REQUIRED ACTION ▸ Report back every line from the entries below in which the word "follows" occurs.

* * *

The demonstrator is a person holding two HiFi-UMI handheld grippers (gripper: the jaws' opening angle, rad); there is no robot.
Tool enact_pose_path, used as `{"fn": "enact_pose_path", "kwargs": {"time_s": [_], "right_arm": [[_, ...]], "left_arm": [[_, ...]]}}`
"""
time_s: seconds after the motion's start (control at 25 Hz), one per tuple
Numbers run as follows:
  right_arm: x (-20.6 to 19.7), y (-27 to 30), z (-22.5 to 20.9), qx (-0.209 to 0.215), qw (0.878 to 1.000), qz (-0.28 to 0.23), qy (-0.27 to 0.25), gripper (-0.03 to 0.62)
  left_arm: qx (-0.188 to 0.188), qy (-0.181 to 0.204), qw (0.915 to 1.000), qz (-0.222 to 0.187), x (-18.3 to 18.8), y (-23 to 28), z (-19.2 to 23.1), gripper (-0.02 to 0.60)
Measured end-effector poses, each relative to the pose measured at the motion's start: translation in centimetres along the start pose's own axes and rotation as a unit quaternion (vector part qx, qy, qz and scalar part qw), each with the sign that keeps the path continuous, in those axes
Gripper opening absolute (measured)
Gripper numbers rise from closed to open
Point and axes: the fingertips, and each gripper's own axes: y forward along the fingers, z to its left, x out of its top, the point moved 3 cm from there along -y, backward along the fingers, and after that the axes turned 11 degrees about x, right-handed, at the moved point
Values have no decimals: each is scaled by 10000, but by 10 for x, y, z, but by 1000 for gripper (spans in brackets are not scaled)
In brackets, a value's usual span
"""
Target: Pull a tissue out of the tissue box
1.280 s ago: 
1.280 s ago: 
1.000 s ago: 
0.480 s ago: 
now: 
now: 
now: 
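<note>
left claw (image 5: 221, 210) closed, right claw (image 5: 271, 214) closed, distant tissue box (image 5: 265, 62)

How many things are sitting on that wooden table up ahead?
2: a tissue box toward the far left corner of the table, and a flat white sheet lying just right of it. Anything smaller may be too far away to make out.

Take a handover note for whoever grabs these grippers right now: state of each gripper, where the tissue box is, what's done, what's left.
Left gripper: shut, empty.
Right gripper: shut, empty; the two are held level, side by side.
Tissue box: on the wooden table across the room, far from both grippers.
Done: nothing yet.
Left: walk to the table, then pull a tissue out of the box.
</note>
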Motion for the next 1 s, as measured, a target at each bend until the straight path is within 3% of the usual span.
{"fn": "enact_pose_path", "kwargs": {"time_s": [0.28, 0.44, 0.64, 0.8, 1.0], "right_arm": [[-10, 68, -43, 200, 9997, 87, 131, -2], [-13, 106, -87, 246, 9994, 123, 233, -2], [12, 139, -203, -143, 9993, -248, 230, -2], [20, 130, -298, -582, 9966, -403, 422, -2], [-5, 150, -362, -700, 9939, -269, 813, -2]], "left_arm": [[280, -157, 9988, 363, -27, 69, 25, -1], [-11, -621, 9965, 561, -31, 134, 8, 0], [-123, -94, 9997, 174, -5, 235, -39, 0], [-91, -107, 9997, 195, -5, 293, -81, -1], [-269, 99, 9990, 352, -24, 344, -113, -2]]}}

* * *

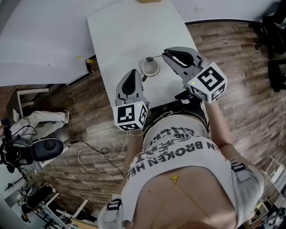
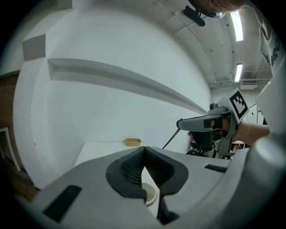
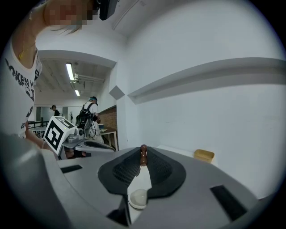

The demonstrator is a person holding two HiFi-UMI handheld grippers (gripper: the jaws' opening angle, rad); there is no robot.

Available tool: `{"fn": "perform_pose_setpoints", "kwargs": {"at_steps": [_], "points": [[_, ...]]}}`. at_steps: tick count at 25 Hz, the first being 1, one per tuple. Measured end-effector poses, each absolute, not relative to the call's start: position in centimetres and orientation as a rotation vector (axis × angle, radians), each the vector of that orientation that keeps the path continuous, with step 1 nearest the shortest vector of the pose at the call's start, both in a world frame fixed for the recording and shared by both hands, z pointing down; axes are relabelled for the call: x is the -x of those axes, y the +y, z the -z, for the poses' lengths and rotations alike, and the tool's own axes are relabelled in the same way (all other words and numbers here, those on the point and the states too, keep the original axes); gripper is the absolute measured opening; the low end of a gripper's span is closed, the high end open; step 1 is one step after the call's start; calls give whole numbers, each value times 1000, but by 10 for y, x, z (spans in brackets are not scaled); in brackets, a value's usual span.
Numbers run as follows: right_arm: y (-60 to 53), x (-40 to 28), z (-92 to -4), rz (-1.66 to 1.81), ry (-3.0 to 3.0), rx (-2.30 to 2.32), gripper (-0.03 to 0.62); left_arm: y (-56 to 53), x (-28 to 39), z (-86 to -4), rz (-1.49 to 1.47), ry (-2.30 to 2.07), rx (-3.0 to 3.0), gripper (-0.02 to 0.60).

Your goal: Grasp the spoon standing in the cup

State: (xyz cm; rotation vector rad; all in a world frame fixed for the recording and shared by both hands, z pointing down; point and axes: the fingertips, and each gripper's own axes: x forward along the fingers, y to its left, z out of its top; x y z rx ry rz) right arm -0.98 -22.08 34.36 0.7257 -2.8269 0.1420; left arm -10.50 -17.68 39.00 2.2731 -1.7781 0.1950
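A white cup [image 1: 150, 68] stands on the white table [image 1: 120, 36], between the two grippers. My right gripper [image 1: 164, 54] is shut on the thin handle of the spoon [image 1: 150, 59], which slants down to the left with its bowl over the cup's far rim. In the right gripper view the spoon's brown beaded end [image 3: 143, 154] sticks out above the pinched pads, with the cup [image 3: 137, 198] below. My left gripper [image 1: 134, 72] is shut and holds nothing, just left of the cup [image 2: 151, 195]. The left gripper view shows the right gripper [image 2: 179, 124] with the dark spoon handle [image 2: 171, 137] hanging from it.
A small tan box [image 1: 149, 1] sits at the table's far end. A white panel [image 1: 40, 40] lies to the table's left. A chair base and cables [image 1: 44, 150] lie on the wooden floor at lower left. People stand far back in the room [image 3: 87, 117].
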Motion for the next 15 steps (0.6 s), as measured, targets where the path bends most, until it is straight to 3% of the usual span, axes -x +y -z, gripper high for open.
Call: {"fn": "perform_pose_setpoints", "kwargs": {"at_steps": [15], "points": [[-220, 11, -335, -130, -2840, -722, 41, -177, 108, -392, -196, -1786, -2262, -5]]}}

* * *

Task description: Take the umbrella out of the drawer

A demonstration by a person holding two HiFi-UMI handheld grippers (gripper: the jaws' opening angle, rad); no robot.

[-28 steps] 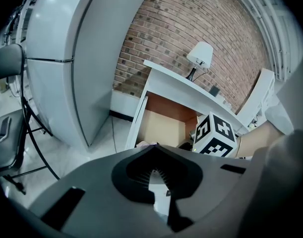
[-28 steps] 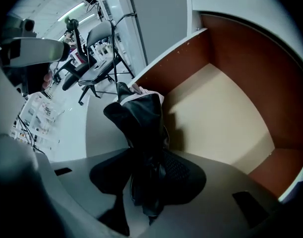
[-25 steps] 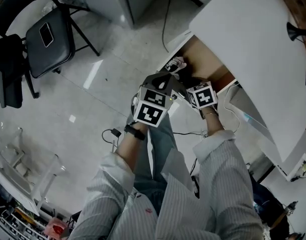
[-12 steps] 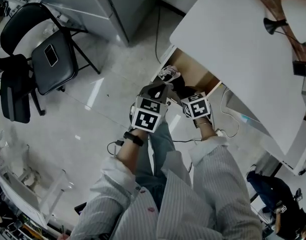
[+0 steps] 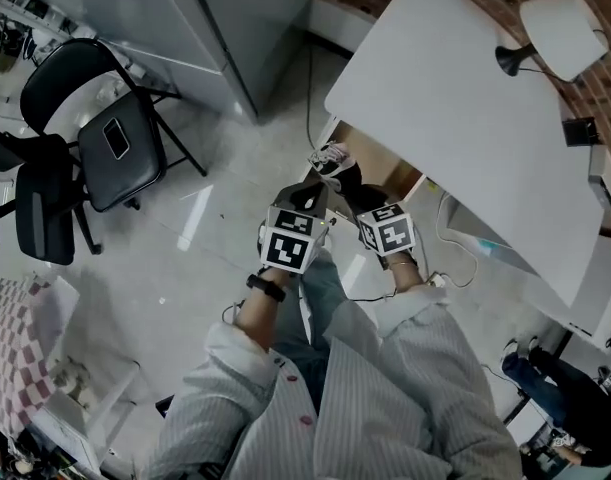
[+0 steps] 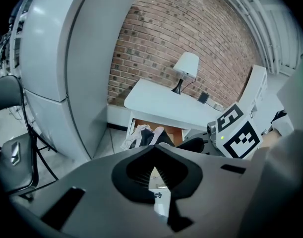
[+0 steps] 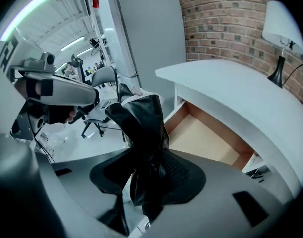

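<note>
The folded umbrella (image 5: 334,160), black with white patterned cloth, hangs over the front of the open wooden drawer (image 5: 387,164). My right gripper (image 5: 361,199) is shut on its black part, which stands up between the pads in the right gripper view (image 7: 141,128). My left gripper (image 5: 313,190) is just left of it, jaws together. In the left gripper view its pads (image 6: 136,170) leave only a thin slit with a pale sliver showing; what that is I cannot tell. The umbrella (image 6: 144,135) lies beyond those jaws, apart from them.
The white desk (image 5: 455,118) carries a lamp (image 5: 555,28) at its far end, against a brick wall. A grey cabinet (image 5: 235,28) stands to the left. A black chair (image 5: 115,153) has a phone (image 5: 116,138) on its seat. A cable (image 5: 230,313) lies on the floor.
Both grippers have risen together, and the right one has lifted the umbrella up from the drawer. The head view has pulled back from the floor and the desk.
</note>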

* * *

OUTPUT FOR THIS EXERCISE ▸
Numbers run as follows:
Numbers run as follows: right_arm: y (-60 to 53), x (-40 to 28), z (-92 to -4), rz (-1.66 to 1.81), ry (-3.0 to 3.0), rx (-2.30 to 2.32), gripper (-0.03 to 0.62); left_arm: y (-56 to 53), x (-28 to 39), z (-86 to -4), rz (-1.49 to 1.47), ry (-2.30 to 2.07), rx (-3.0 to 3.0), gripper (-0.02 to 0.60).

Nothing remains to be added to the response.